Task requirements:
Beginning with the line where "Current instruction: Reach" appears, restate each line word for word until the data ends. Pictures do not go in.

■ ■ ■ ■

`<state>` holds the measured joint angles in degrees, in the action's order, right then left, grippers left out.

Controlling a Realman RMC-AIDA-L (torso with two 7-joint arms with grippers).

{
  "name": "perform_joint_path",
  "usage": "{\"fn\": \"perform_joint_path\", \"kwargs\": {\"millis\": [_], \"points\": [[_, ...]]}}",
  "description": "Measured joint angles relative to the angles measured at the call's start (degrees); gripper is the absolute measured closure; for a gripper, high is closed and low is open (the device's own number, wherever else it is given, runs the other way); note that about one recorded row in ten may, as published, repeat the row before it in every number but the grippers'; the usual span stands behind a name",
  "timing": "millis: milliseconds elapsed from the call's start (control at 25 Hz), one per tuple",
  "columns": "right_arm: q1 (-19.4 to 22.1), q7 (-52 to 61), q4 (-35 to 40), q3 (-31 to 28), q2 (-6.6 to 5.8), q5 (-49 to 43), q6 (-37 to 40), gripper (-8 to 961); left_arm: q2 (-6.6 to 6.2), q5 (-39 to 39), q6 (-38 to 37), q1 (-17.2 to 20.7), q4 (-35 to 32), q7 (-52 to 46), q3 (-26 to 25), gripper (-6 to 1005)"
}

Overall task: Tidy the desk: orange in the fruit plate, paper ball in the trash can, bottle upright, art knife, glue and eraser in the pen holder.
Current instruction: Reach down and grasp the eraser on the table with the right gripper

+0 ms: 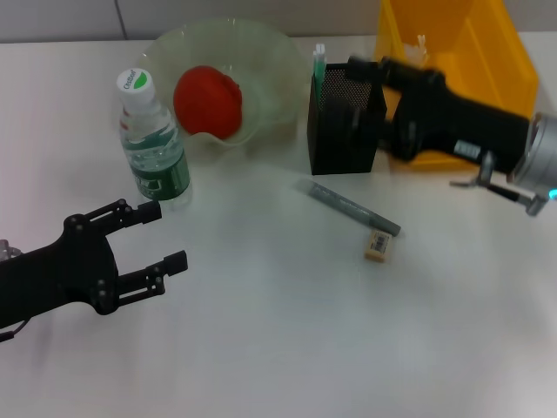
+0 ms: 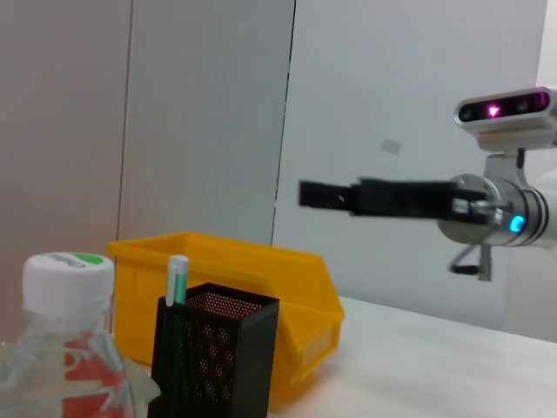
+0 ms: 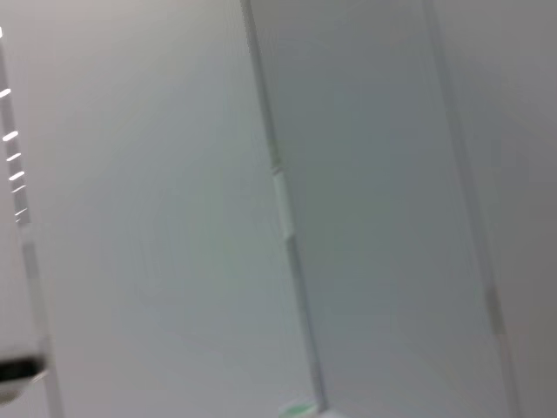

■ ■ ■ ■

Reply to the exercise:
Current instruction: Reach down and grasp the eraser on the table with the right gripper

+0 ms: 
+0 ms: 
+0 ms: 

This concludes the response.